L'explosion de Grand Theft Auto 3 en 2001 a redéfini le divertissement adulte dans les jeux vidéo. Alors que l'industrie se lançait dans la production de titres classés M pour capter ce nouveau public, Nintendo a pris une décision différente. Shigeru Miyamoto a déclaré en 2003 que l'entreprise ne suivrait pas cette tendance, mais chercherait plutôt à créer des expériences pour tous, offrant des alternatives à la violence urbaine de Rockstar.

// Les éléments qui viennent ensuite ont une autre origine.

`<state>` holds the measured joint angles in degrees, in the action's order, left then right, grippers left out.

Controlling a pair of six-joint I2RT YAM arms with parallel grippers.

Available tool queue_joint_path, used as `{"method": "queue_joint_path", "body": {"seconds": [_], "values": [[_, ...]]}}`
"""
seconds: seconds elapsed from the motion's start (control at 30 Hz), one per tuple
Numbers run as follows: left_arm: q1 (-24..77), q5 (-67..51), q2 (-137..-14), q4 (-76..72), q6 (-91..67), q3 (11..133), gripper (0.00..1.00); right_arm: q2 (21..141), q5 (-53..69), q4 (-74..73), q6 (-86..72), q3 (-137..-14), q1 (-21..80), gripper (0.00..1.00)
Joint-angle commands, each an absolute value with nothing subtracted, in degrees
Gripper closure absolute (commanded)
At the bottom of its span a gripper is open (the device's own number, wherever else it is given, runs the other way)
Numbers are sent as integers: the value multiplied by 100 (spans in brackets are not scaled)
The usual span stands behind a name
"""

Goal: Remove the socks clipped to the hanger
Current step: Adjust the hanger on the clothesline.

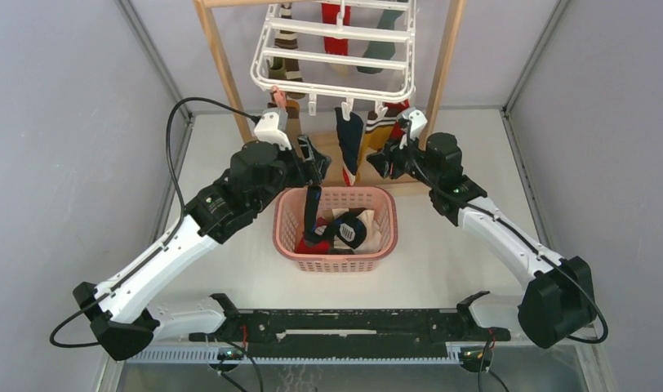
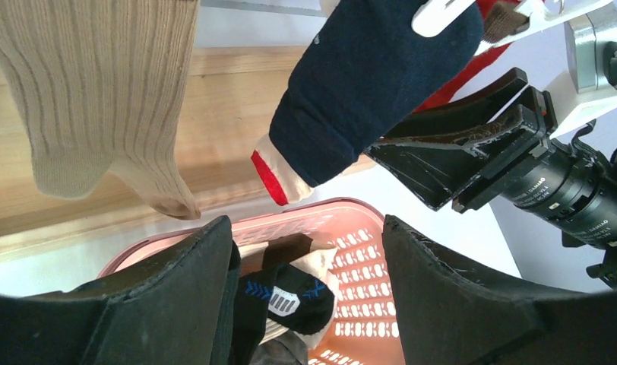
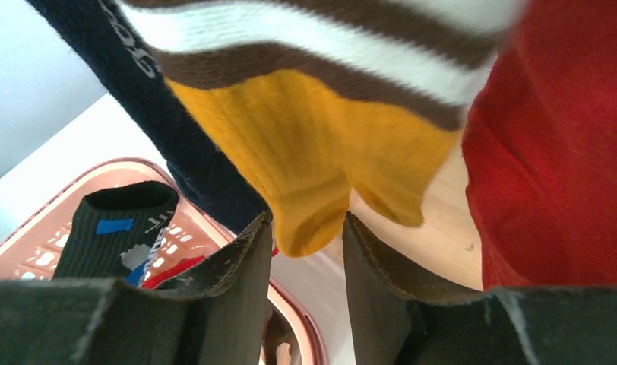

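Note:
The white hanger [image 1: 336, 57] hangs at the back with socks still clipped on. A navy sock [image 1: 348, 143] with a red-and-cream toe hangs from a front clip, and shows in the left wrist view [image 2: 366, 84]. My left gripper [image 1: 316, 159] is open over the pink basket [image 1: 335, 263]; a dark sock [image 1: 313, 211] hangs along its left finger [image 2: 207, 304] into the basket. My right gripper [image 1: 383, 163] is open, and the mustard toe of a brown-striped sock [image 3: 321, 152] dips between its fingertips. A red sock [image 3: 556, 137] hangs to its right.
The basket holds several socks, among them a black one with blue marks [image 2: 298, 293]. A beige ribbed sock [image 2: 100, 91] hangs left of the navy one. Wooden rack posts [image 1: 222, 65] [image 1: 447, 57] flank the hanger. A black rail [image 1: 336, 322] runs along the near edge.

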<state>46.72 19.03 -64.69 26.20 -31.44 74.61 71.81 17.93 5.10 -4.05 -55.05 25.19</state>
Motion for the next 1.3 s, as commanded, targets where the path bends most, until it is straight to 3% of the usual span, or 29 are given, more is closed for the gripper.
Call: {"method": "queue_joint_path", "body": {"seconds": [0.0, 0.3, 0.5, 0.8, 1.2, 1.27], "values": [[4629, 1814, -6329, 2495, -2997, 7358, 24, 7189, 1956, 1042, -491, -5834, 2564, 53], [4614, 1803, -6228, 2538, -2971, 7284, 25, 7355, 1878, 1431, -492, -5616, 2478, 48], [4612, 1796, -6205, 2578, -2936, 7303, 25, 7284, 1786, 1325, -470, -5534, 2402, 38], [4581, 1769, -6212, 2601, -2905, 7356, 25, 7395, 2114, 1504, -620, -5502, 2190, 59], [4579, 1674, -6141, 2674, -2898, 7400, 26, 7145, 2241, 1322, -751, -5502, 2179, 100], [4579, 1642, -6117, 2694, -2897, 7400, 26, 7056, 2260, 1242, -768, -5501, 2174, 100]]}}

Le moteur technique du plaisir familial 🎮
Pour rivaliser sans imiter, Nintendo a misé sur son matériel et sa philosophie de conception centrée sur l'interaction. Alors que GTA exploitait la puissance de la PS2 pour rendre des villes ouvertes, Nintendo développait des titres comme The Legend of Zelda: The Wind Waker, qui utilisait un moteur cel-shading pour offrir un monde vibrant sans nécessité de textures réalistes. La console GameCube, avec son architecture simplifiée, a privilégié la fluidité du jeu et la réponse immédiate de la manette, des éléments clés pour des expériences partagées et accessibles. L'idée n'était pas de rivaliser en polygones, mais en innovation ludique.

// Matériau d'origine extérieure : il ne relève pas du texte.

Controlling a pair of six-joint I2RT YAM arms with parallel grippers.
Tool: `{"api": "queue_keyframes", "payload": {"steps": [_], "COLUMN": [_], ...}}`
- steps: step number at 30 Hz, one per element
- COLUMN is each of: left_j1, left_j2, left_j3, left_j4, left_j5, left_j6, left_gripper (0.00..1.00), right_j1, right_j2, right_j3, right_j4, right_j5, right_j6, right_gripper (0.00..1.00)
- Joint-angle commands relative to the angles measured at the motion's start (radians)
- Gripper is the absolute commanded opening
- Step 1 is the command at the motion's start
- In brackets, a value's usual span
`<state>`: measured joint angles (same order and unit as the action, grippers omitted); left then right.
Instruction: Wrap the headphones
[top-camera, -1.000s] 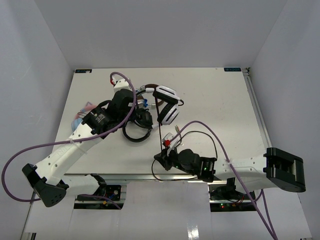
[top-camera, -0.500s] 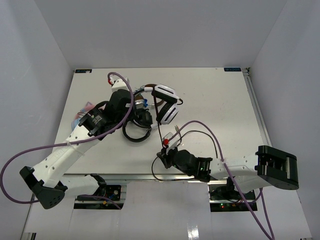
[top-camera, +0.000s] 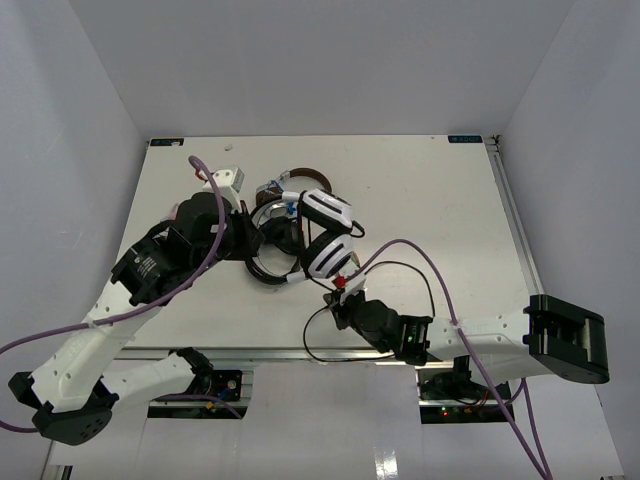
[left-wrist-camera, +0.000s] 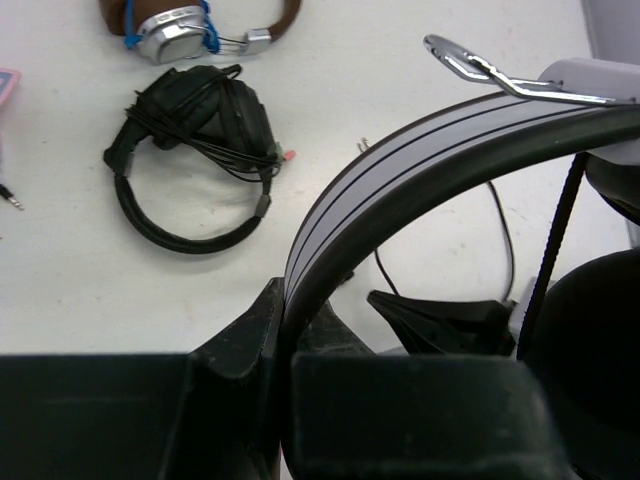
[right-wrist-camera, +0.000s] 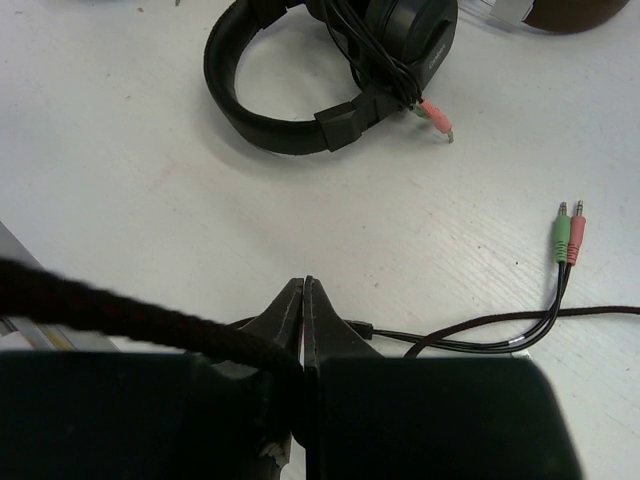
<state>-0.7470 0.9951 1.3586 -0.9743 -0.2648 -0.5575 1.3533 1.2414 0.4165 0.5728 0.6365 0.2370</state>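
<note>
likely lab: white-walled robot table (top-camera: 430, 200)

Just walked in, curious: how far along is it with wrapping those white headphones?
Early. Done: left fingers clamp the headphones by the headband, right fingers pinch the cable. In hand: that two-handed hold. Left: the winding itself; I see no turns around the headband, and the plugs lie loose on the table.

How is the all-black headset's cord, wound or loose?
Wound up: the cord loops around the ear cup of the black headset, only its pink plug sticking out.
</note>
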Motion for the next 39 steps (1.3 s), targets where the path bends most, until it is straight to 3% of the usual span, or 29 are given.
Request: {"api": "queue_keyframes", "payload": {"steps": [1,5,18,30,39], "left_j1": [0.005,0.005,0.006,0.005,0.006], "left_j2": [-0.067,-0.094,-0.122,-0.131,-0.102], "left_j3": [0.035,0.009,0.036,0.027,0.160], "left_j4": [0.109,0.150,0.163,0.186,0.043], "left_j5": [0.267,0.396,0.464,0.577,0.458], "left_j6": [-0.064,-0.098,-0.155,-0.164,-0.067], "left_gripper": [0.00,0.00,0.00,0.00,0.00], "right_j1": [-0.002,-0.002,-0.003,-0.066,-0.225], "right_j2": [0.024,0.063,0.265,0.392,0.281], "right_j3": [0.036,0.024,0.013,-0.002,-0.178], "right_j4": [0.038,0.176,0.469,0.628,0.676], "right_j5": [0.038,-0.009,-0.100,-0.195,-0.234], "right_j6": [-0.056,-0.119,-0.195,-0.170,-0.069], "right_gripper": [0.08,0.08,0.13,0.08,0.08]}}
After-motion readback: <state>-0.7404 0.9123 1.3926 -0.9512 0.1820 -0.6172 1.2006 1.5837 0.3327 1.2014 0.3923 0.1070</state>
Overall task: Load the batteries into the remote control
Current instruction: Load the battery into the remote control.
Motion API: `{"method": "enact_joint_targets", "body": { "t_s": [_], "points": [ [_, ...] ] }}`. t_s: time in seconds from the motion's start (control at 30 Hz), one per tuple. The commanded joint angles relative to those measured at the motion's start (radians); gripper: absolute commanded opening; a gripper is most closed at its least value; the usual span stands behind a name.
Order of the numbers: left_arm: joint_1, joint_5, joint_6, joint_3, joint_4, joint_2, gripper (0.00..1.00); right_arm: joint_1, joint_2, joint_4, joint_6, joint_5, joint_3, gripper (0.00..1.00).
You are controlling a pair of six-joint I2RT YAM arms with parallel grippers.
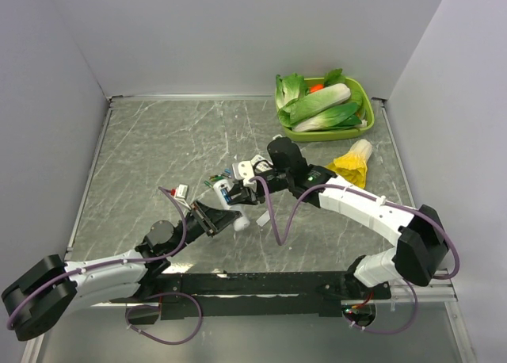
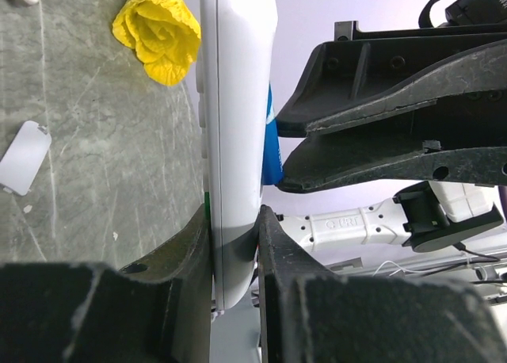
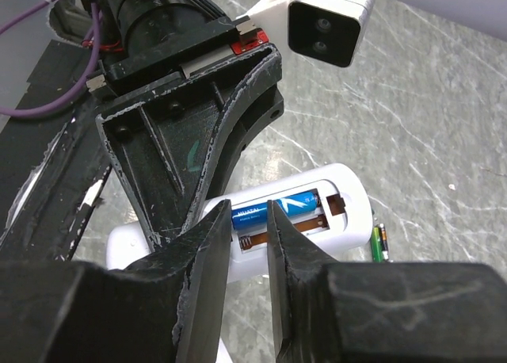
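Note:
My left gripper point(image 1: 228, 214) point(image 2: 234, 220) is shut on the remote control point(image 2: 234, 101), a slim white body held on edge above the table. In the right wrist view the remote point(image 3: 348, 204) has its back compartment open. One blue battery point(image 3: 277, 208) lies in the far slot. The near slot shows bare copper contacts. My right gripper point(image 1: 236, 195) point(image 3: 249, 208) hangs right over the compartment, jaws a narrow gap apart with nothing between them and tips at the blue battery point(image 2: 271, 145). The second blue battery is not visible.
Green-wrapped cells point(image 3: 380, 242) lie on the table beyond the remote, and small cells show in the top view point(image 1: 220, 177). A loose white cover plate point(image 2: 24, 157) lies flat. A yellow leafy toy point(image 1: 352, 163) and a green tray point(image 1: 360, 125) of vegetables sit at the back right.

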State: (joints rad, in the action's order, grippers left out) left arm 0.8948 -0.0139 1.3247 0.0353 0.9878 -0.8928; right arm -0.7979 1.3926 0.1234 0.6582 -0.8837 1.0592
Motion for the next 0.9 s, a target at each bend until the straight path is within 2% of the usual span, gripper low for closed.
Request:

Quand ton alternative est un plombier avec des fleurs 🍄
Ainsi, pendant que les adultes de l'époque pouvaient voler des voitures et régler des comptes à Liberty City, Nintendo leur offrait la possibilité de promener un plombier casquette qui devient géant en attrapant un champignon. La stratégie était claire : si tu ne peux pas leur vendre une arme, vends-leur une fleur qui lance des boules de feu. Et ça a fonctionné. Car au final, la grande ironie est que pendant que Rockstar vendait des millions avec son simulateur de criminels, Nintendo en vendait tout autant avec un sympathique dinosaure qui mange des fruits. Chacun ses priorités.